→ Task details
The whole listing, pictures aside, should be reproduced exactly.

→ Recorded data
-- Opening Marker --
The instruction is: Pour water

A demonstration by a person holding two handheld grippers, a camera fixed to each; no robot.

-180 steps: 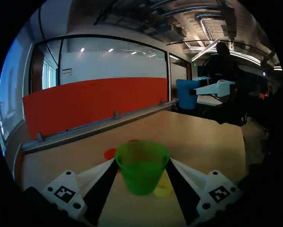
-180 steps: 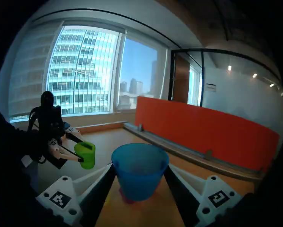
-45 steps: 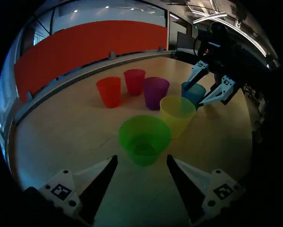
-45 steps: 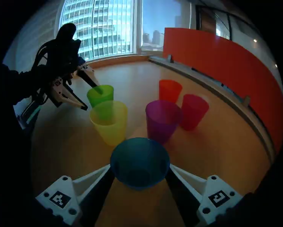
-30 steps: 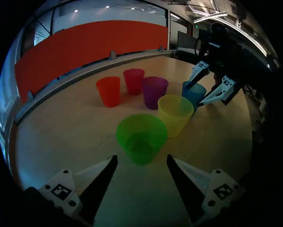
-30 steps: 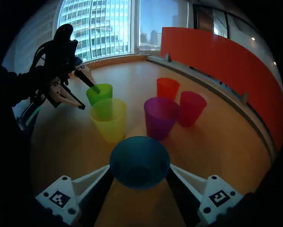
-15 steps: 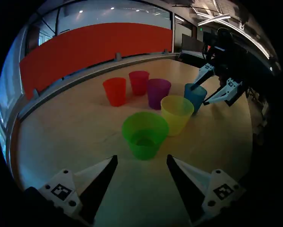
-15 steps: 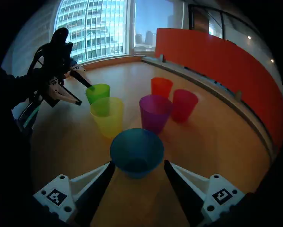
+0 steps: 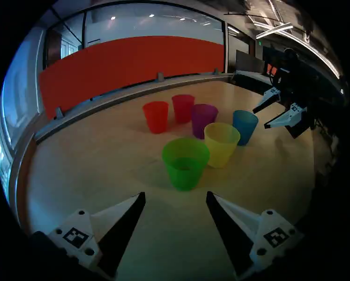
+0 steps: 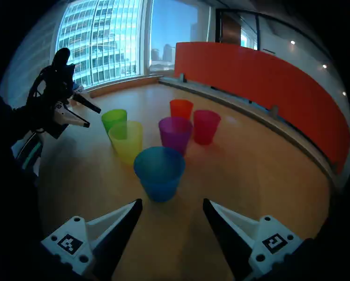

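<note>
A green cup (image 9: 185, 162) stands upright on the wooden table (image 9: 90, 159), a short way ahead of my open left gripper (image 9: 175, 199). The same green cup (image 10: 114, 120) sits far left in the right gripper view. A blue cup (image 10: 159, 173) stands just beyond my open right gripper (image 10: 171, 204), free of the fingers. The blue cup (image 9: 245, 126) and the right gripper (image 9: 274, 115) appear at the right in the left gripper view, apart from each other. The left gripper (image 10: 84, 114) is seen at the left in the right gripper view, held by a dark-sleeved person.
Between the two cups stand a yellow cup (image 9: 220, 143), a purple cup (image 9: 203, 119), a pink-red cup (image 9: 182, 107) and an orange cup (image 9: 155, 116), close together. An orange partition (image 9: 128, 65) with a metal rail runs along the table's far edge. Large windows (image 10: 104, 42) lie behind.
Both grippers have let go of their cups on the table and drawn back; each cup now stands farther from its gripper's open fingers than half a second ago.
</note>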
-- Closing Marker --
→ Answer for this exercise
The instruction is: Pour water

A demonstration by a person holding two handheld grippers, a camera fixed to each; no robot.

-180 steps: 
-180 steps: 
-45 steps: 
-45 steps: 
-30 steps: 
-30 steps: 
-15 steps: 
-15 steps: 
+0 steps: 
+0 steps: 

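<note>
A green cup (image 9: 185, 162) stands upright on the wooden table (image 9: 90, 159), a short way ahead of my open left gripper (image 9: 175, 199). The same green cup (image 10: 114, 120) sits far left in the right gripper view. A blue cup (image 10: 159, 173) stands just beyond my open right gripper (image 10: 171, 204), free of the fingers. The blue cup (image 9: 245, 126) and the right gripper (image 9: 274, 115) appear at the right in the left gripper view, apart from each other. The left gripper (image 10: 84, 114) is seen at the left in the right gripper view, held by a dark-sleeved person.
Between the two cups stand a yellow cup (image 9: 220, 143), a purple cup (image 9: 203, 119), a pink-red cup (image 9: 182, 107) and an orange cup (image 9: 155, 116), close together. An orange partition (image 9: 128, 65) with a metal rail runs along the table's far edge. Large windows (image 10: 104, 42) lie behind.
Both grippers have let go of their cups on the table and drawn back; each cup now stands farther from its gripper's open fingers than half a second ago.
</note>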

This answer requires no further additions.